Re. Buying, you might be able to put the property in trust for your son. In which case, this will not be considered as part of his assets, I think as the law stands now.
But, that raises the problem of where you live.
You will need to speak to a solicitor that understands trusts, I was going to suggest MenCap for information, but, SCOPE might be better. They have a fabulous website. The posts by other users got me through my will and trust documentation.

It would be a good idea to look at My Safe Future (Google them) who help & advise families on how to set up for the future of disabled adults. There’s also My Safe Home which helps disabled people into accommodation, Advance Housing and Support are also a great source of help and advice.
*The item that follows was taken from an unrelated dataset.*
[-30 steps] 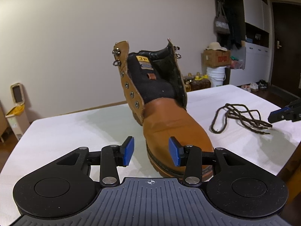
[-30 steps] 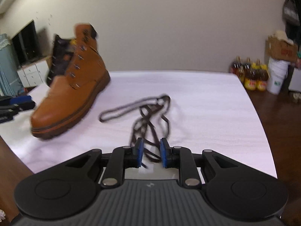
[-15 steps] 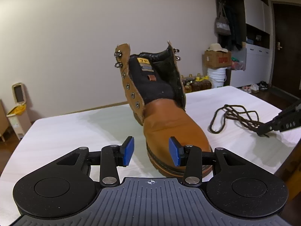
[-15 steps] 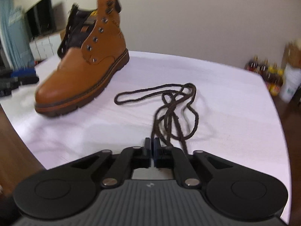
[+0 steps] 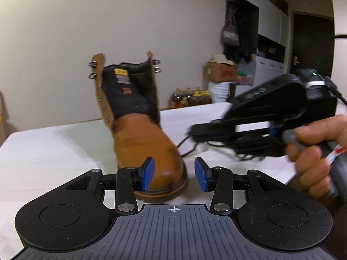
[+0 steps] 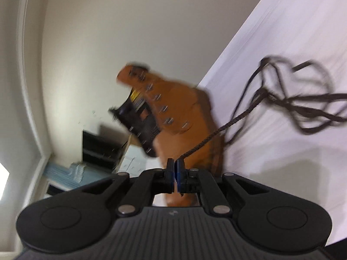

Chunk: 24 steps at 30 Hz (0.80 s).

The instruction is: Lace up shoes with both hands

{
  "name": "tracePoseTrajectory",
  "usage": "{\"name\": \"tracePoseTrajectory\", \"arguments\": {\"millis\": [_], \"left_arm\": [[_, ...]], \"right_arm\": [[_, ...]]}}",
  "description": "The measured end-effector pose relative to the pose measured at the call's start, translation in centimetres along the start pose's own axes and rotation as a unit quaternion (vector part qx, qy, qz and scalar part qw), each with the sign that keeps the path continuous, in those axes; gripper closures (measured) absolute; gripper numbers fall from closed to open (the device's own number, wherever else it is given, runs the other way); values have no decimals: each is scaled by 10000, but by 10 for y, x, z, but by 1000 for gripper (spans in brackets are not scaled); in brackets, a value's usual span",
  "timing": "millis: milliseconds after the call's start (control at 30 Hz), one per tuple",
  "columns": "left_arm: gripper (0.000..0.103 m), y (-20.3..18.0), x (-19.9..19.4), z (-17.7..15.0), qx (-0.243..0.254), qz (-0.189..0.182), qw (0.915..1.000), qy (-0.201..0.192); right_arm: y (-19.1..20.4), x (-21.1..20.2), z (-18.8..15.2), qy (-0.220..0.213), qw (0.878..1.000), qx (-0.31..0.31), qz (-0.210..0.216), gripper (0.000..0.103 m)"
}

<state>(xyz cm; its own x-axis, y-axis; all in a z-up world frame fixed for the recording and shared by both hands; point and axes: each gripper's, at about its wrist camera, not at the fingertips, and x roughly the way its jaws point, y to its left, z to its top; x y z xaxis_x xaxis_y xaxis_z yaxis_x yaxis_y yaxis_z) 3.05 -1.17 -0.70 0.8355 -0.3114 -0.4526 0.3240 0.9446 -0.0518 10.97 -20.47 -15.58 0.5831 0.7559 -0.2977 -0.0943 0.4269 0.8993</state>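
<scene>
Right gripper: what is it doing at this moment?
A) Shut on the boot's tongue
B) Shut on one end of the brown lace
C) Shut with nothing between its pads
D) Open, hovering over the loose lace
B: in the right wrist view the right gripper has its blue pads pressed together on the brown lace, which trails back to the table beside the boot.

Plain beige wall (image 5: 108, 21), white cabinets (image 5: 271, 21), dark door (image 5: 312, 43), white-covered table (image 5: 54, 147).
</scene>
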Motion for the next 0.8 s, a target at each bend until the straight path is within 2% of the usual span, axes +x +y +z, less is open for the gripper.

We’ve used these companies to set my physically disabled daughter up in her own home with carers visiting to help her live independently.

I'm no expert on NHS care but I think the difference is whether you get care on a medical pathway or a social pathway.

my v amateur understanding (which may not be right so dont assume it is)
is that if you need purely social care - help with cleaning yourself, toileting, feeding - that is the 2 or 3 calls a day job until you cant manage like that and then social service who dont provide 24 hr care at home will move the person into residential care and if they have any money or a home, take it all to fund the residential care

if you need medical care which may also include toileting feeding etc but say you have a medical condition that needs medical intervention - so more of your care involves medical care than social care - then the NHS will provide 24 hr care at home.